I didn’t even know where all this was coming from, and the minute the words left my mouth I knew I’d gone too far.
All at once the fight seemed to leave him and I watched his shoulders fall, the air leave his lungs. He stared at me for a long beat, eyes losing their heat until they were just . . . flat.
And then, he left.I paced the old rug in the dining room so many times I wondered if I was wearing a track in it. My head was a mess, my heart wouldn’t stop pounding. I had no idea what had just happened, but all along my skin and into my muscles I felt tight and tense, afraid that I had just chased off my best friend, and the best sex of my entire life.
I needed something familiar. I needed my family.
The phone rang four times before Liv picked up.
“Ziggy!” my sister said. “How’s the lab rat?”
I closed my eyes, leaning into the doorway between the dining room and kitchen. “Good, good. How’s the baby maker?” I asked, quickly adding, “And I was most definitely not talking about your vag**a.”
Her laugh burst through the line. “So the verbal filter hasn’t grown in yet. You’re going to confuse the hell out of some man one day, you know that?”
She didn’t know the half of it. “How’re you feeling?” I asked, steering the conversation to safer waters. Liv was married now and very pregnant with the first, oft-heralded Bergstrom grandchild. I was surprised my mother ever left her alone for more than ten minutes at a time.
Liv sighed, and I could imagine her sitting at the dining room table in her yellow kitchen, her giant black Labrador moving to lie down at her feet. “I’m good,” she said. “Tired as hell, but good.”
“Kiddo treating you okay?”
“Always,” she answered, and I could hear the smile in her voice. “This baby’s going to be perfect. Just wait.”
“Of course it is,” I said. “I mean, look at its aunt.”
She laughed. “My thoughts exactly.”
“You guys picked a name yet?” Liv was thoroughly set on not knowing the sex of their incoming package until it was born. It made spoiling my new niece or nephew a lot more difficult.
“We may have narrowed it down.”
“And?” I asked, intrigued. The list of gender-neutral names my sister and her husband had come up with was bordering on comical.
“Nope, not telling you.”
“What? Why?” I whined.
“Because you always find something wrong with them.”
“That’s ridiculous,” I gasped. Though . . . she was right. So far her name choices were terrible. Somehow she and her husband Rob had decided that tree names and types of birds were gender-neutral and fair game.

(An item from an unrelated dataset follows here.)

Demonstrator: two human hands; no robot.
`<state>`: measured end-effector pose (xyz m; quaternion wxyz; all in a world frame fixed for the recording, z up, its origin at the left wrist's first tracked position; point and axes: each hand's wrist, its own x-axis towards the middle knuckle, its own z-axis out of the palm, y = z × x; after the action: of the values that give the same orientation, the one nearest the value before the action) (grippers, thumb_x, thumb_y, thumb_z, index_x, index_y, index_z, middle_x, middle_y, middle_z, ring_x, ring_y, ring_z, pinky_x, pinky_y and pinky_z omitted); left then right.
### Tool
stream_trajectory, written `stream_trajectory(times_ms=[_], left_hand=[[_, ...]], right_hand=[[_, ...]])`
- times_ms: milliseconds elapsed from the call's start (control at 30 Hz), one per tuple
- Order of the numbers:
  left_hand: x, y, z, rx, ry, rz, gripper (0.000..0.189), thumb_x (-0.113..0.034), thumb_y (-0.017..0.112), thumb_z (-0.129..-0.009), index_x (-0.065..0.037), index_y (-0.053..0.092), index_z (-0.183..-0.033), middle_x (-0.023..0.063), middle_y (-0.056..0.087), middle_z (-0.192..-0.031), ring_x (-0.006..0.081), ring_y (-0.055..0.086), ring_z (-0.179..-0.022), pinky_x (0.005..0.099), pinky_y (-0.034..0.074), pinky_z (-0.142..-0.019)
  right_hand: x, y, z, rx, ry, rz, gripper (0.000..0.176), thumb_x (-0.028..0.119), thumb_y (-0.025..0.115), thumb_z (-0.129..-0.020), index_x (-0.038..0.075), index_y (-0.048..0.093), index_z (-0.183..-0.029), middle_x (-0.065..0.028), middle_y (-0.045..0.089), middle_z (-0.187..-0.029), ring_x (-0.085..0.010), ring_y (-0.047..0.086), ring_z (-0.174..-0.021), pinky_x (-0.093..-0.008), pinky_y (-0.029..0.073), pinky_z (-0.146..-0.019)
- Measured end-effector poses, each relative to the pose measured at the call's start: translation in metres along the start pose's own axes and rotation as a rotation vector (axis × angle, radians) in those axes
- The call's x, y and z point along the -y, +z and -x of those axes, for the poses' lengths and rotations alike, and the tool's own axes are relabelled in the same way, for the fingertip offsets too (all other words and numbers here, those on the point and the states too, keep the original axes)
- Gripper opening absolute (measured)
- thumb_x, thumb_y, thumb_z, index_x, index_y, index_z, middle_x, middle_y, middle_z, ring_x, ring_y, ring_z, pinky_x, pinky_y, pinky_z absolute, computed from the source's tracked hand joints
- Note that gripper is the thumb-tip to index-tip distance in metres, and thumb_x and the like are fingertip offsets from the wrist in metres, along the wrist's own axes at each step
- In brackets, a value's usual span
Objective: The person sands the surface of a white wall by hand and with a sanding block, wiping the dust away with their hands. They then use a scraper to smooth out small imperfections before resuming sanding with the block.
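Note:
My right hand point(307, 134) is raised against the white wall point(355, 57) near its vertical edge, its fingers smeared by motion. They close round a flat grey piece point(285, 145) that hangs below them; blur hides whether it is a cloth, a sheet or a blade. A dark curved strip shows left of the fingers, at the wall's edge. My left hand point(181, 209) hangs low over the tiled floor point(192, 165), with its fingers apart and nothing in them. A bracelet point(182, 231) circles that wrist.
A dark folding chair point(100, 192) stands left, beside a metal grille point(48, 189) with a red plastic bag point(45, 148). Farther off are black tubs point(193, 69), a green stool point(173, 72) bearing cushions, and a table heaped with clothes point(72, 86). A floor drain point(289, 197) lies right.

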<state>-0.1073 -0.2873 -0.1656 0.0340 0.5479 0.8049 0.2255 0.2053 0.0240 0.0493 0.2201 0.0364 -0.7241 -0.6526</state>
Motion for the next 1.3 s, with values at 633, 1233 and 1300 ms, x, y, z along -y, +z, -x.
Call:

“Now what’s new with you?” she asked. “How has your life improved since your epic showdown with the boss man last month?”
I laughed, knowing of course she meant Jensen, and not Dad, or even Liemacki.
“I’ve been running, and getting out more. I mean, we came to sort of a . . . compromise?”
Liv didn’t miss a beat. “A compromise. With Jensen?”
I’d spoken to Liv a few times in the past weeks, but had steered clear of my growing friendship, relationship, whatevership with Will. For obvious reasons. But now I needed my sister’s thoughts on all of it, and my stomach clenched into a giant ball of dread.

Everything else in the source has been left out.